Omnitools: Performance Analysis Tools for AMD GPUs, CRAY User Group Tutorial 2024

Omnitrace

Load Omnitrace

Allocate resources with salloc

salloc -N 1 --ntasks=1 --partition=gpu-dev --gpus=1 -A XXX --time=00:35:00

Check the various options and their values and also a second command for description

srun -n 1 --gpus 1 omnitrace-avail --categories omnitrace
srun -n 1 --gpus 1 omnitrace-avail --categories omnitrace --brief --description

Create an Omnitrace configuration file with description per option

srun -n 1 omnitrace-avail -G omnitrace.cfg --all

Declare to use this configuration file:

export OMNITRACE_CONFIG_FILE=/path/omnitrace.cfg

Get the training examples:

cp -r /your_path/exercises/HPCTrainingExamples/ .

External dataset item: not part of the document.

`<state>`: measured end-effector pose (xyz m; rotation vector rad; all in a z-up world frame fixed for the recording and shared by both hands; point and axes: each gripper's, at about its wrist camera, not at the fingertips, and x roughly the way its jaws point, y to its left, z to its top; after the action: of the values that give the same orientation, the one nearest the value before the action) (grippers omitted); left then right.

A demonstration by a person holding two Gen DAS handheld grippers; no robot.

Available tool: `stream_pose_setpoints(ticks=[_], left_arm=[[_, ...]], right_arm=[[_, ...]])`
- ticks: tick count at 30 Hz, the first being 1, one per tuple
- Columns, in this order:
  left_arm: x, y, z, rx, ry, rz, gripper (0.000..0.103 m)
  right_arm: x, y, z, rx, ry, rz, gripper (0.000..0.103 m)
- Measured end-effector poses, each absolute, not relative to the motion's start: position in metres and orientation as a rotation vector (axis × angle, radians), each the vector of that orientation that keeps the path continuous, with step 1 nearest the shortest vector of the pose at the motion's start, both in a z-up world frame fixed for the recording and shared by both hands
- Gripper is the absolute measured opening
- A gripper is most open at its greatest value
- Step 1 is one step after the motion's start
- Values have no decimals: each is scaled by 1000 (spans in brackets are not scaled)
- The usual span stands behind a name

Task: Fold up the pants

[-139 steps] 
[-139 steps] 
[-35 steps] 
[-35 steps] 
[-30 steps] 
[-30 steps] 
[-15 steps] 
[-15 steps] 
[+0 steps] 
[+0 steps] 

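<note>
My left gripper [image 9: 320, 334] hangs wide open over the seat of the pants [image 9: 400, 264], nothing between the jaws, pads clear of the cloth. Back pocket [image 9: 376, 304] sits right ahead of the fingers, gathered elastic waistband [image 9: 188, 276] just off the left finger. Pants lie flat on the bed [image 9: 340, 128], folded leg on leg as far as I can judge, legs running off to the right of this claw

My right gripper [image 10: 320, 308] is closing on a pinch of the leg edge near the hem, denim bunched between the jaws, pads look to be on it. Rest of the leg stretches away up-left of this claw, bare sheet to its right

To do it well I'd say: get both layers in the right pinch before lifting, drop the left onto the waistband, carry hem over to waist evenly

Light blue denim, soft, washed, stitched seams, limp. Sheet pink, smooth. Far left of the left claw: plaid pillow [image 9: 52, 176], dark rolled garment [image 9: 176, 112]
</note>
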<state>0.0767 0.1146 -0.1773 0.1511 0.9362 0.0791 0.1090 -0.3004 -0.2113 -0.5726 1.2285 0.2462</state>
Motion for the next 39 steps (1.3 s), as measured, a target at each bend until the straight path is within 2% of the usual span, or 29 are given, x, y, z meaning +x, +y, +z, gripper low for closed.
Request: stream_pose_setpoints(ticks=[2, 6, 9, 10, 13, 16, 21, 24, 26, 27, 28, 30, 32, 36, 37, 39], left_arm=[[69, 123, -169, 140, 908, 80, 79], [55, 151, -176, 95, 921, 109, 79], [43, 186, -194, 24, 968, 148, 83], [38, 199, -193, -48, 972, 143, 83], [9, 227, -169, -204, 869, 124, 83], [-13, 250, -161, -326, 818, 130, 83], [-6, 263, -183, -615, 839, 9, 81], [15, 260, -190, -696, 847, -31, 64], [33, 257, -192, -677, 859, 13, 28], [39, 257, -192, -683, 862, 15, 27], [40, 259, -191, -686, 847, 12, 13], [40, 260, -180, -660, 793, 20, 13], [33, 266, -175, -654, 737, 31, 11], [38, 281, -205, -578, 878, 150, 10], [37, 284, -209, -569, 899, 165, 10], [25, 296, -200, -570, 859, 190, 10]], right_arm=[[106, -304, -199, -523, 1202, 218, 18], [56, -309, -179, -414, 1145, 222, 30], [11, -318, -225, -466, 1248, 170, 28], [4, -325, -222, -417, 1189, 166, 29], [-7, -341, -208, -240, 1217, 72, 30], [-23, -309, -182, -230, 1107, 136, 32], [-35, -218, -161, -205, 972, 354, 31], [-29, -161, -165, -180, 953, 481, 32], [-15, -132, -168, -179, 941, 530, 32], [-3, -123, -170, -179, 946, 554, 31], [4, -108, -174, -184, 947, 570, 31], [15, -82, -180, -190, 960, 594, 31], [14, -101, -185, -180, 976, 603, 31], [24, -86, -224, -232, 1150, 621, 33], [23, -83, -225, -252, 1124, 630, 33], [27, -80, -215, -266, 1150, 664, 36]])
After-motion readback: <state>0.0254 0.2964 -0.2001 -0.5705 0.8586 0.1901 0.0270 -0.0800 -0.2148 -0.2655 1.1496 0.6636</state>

Compile and execute Jacobi
- cd HPCTrainingExamples/HIP/jacobi
- make clean;make -f Makefile.cray
- Binary Jacobi_hip

Now execute the binary
- time srun -n 1 --gpus 1 Jacobi_hip -g 1 1
Check the duration

Dynamic instrumentation (it will take long time/fail)

Execute dynamic instrumentation: time srun -n 1 --gpus 1 omnitrace-instrument -- Jacobi_hip -g 1 1 and check the duration

About Jacobi example, as the dynamic instrumentation wuld take long time, check what the binary calls and gets instrumented: nm --demangle Jacobi_hip | egrep -i ' (t|u) '
Available functions to instrument (it can take long time): srun -n 1 --gpus 1 omnitrace-instrument -v 1 --simulate --print-available functions -- ./Jacobi_hip -g 1 1
- the simulate option means that it will not execute the binary

Binary rewriting (to be used with MPI codes and decreases overhead)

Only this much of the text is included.